Sobre a secular tendência comercial têm os Kongo no seu sub-grupo Zombo os especialistas mais eficazes para o comércio. Ferreira Diniz, Secretário dos Negócios Indígenas e Curador Geral da Província de Angola, no tempo a que se refere o presente artigo, refere o seguinte relativamente aos zombo e às mulheres zombo face às kongo6:
“ (…) [as mulheres Zombo] são de apresentação mais feminina, têm o rosto mais bem desenvolvido, os ombros, as espáduas, os braços e as pernas bem torneadas […] Os homens têm uma fisionomia insinuante, um ar inteligente activos e desembaraçados […] São de índole pacífica, vivendo de um comércio activo […] gostam muito de casacos de veludo e em dia de festa acrescentam ao seu vestuário um avental de pele de gazela. O que caracteriza os Zombo é a actividade comercial que existe entre eles e é exercida por homens e mulheres em mercados (quitandas). (…) ”
Aqui Ferreira Diniz, por falta de melhor informação, em relação aos bazandu ou simplesmente zandu – ‘mercado’ dos zombo – chama-lhes quitanda, o que é incorrecto porque este termo é utilizado pelos kimbundo.

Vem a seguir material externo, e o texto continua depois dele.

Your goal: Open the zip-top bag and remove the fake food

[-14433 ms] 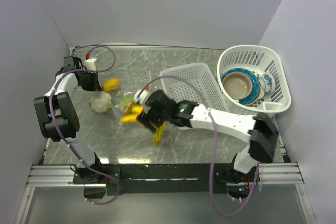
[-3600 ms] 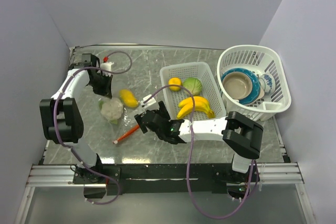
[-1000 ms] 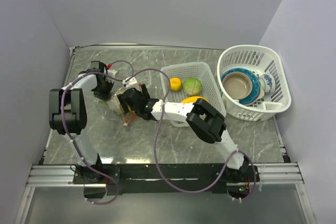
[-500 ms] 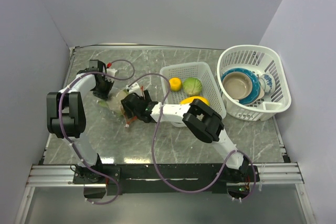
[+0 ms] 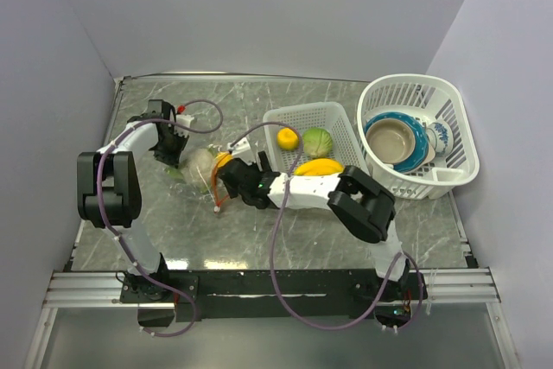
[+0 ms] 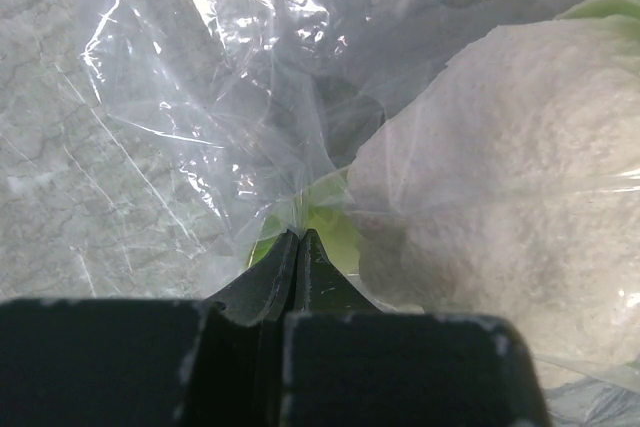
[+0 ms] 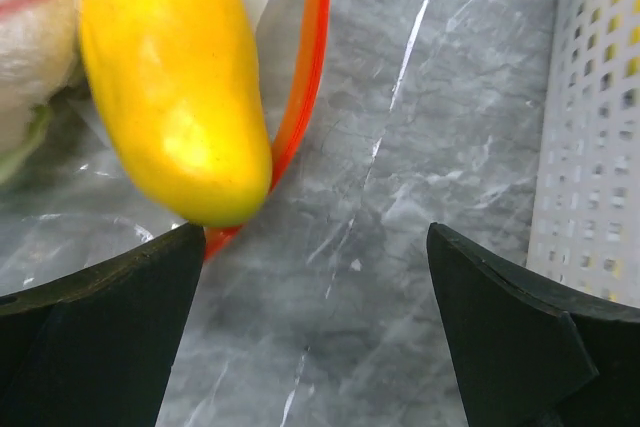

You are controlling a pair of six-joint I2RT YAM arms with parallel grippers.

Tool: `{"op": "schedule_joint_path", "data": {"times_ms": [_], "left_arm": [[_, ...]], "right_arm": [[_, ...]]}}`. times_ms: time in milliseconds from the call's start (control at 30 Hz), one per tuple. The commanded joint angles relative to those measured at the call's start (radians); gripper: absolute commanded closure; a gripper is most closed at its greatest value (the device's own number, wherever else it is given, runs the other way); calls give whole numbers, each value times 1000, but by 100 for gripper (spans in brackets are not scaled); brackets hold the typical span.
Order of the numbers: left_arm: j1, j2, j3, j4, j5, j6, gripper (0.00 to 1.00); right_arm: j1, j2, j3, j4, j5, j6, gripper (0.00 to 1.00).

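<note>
1. Well, the left gripper [image 6: 298,244] is pinching a fold of the bag [image 6: 210,117], its tips pressed flat together. I judge it is anchoring the closed end so the thin plastic is not sliding while the contents come out.
2. The right gripper [image 7: 316,247] is standing wide open with nothing between its fingers. It is facing the bag's mouth, where the zip strip [image 7: 305,67] is curving round the yellow fruit [image 7: 170,87].
3. From above, the bag is lying centre left on the table [image 5: 285,239], stretched between the two grippers. The cauliflower [image 5: 200,164] is sitting inside, near the pinched end.
4. The bag's long axis is running from upper left to lower right in that view, and its mouth is pointing toward the white basket [image 5: 339,118].
5. In the right wrist view the fruit's long axis is running from upper left to lower centre, rounded end aiming at the fingers. I am reading it as the next piece to take.
6. The orange [image 5: 287,137], green ball [image 5: 317,141] and banana [image 5: 318,167] are resting in the basket.
</note>
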Motion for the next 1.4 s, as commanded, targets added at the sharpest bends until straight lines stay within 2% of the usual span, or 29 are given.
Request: {"op": "schedule_joint_path", "data": {"times_ms": [0,167,533,800,1033,1133,1167,1233,1267,1333,1367], "left_arm": [[-5,-36,21,-10,13,12,99],[-4,-34,25,-13,6,12,99],[-4,-25,16,-6,3,12,99],[-5,-25,18,-8,6,18,99],[-4,-19,24,-13,16,17,99],[-4,-18,27,-16,13,17,99],[-4,-18,27,-14,8,18,99],[-4,-18,24,-13,2,20,99],[-4,-18,22,-10,-3,21,99],[-4,-14,18,-5,-9,18,99],[-4,-14,16,3,-16,18,99]], "right_arm": [[19,-104,-20,86,-16,-25,1],[33,-93,13,120,-88,-71,7],[14,26,118,169,-168,-165,7],[-52,111,164,153,-216,-183,7],[-61,157,218,131,-243,-194,10],[-61,133,206,145,-267,-182,23],[-59,119,194,154,-273,-180,32],[-59,70,145,186,-276,-171,44],[-59,53,129,191,-274,-167,56],[-58,-4,82,192,-265,-151,65],[-59,-27,62,191,-260,-145,73]]}}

Outros dados históricos são-nos fornecidos por Roberto Correia, natural do Namibe, Moçamedes, que nos seus compêndios de Angola Datas e Factos, neste caso o quarto volume (2001), compilou, de forma sistemática, os acontecimentos mais relevantes desde o último quartel do século XV até ao recente ano de 2002. No seu quarto volume 1912/1961, encontramos factos e datas que importam para este capítulo (o sublinhado é de nossa autoria):
1913, Julho 03 – Proibição da venda de armas e pólvora em todo o território angolano”7.

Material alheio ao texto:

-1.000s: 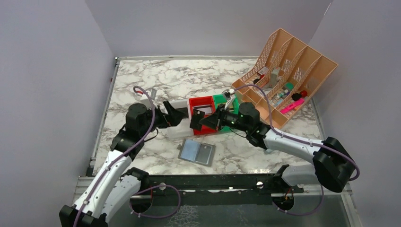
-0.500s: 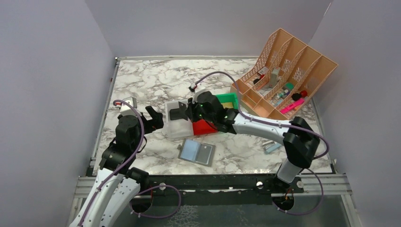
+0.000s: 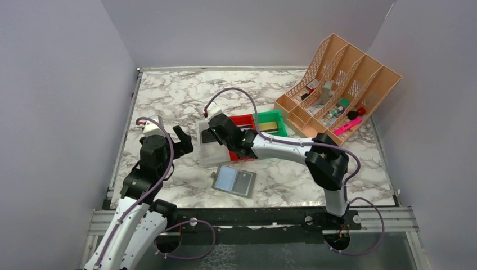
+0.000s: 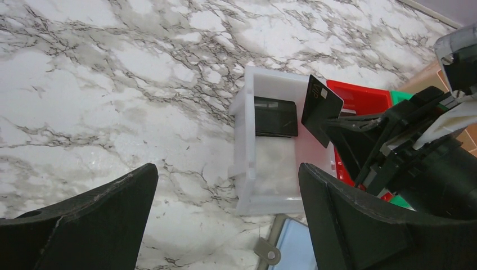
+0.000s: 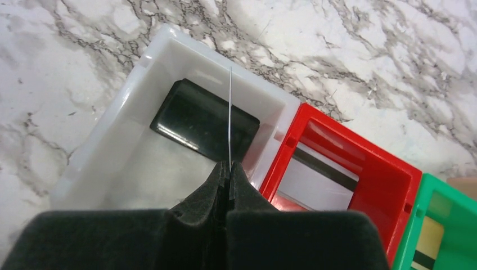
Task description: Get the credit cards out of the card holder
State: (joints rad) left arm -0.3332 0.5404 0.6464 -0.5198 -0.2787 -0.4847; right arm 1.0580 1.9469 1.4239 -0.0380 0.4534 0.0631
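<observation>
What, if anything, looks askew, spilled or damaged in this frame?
Nothing stands out. The right gripper pinches a black card on edge above the white bin, where another black card lies flat. The card holder lies open on the table.

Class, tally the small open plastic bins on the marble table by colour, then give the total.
white bin: 1
red bin: 1
green bin: 1
Total: 3

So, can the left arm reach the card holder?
Probably yes: the left gripper is open, the card holder lies uncovered, and the right gripper holds a credit card over the white bin.
</observation>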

1913, Setembro – Tropas portuguesas avançam para o POMBO e o SOSSO (zona do Kuango) mas encontram bastante resistência da parte dos Bakongo, o que não esperavam, tendo sido morto o capitão Praça. Foi o início da Grande Revolta do Congo, onde se verificava uma enorme anarquia político-militar. As suas repartições tinham ao serviço funcionários colocados por castigos, que ali cumpriam as suas penas disciplinares, ou que eram então transferidos, por falta de bons padrinhos!”8
1913, Outubro – Verifica-se uma mais acentuada procura de trabalhadores em Cabinda, com destino às fazendas de S. Tomé. Em consequência disso cria-se um certo vazio nessa região, o qual foi tentado suprir com trabalhadores do Congo (zona sul), ou indo estes mesmo directos para S. Tomé. Em seguimento dessa solução, o próprio chefe de posto, Paulo Moreira, sucessor de Faria Leal, manobrou bastantes sobas da região para fornecerem umas largas centenas de trabalhadores, num total de 1.500, para seguirem sob contrato para aquela ilha.”9
1913, Novembro 22 – O soba dissidente, Álvaro Buta, que havia sido afastado das suas funções, protesta contra o facto do chefe (D. Manuel), ter sido subornado nessa transacção dos trabalhadores, pelo que devia anulá-la, devolvendo o dinheiro já recebido.”10
1913, Dezembro 10 – Buta entra em conflito directo com as poucas forças do chefe Moreira (partidário de D. Manuel), sendo apoiado pelos missionários contrários aos católicos.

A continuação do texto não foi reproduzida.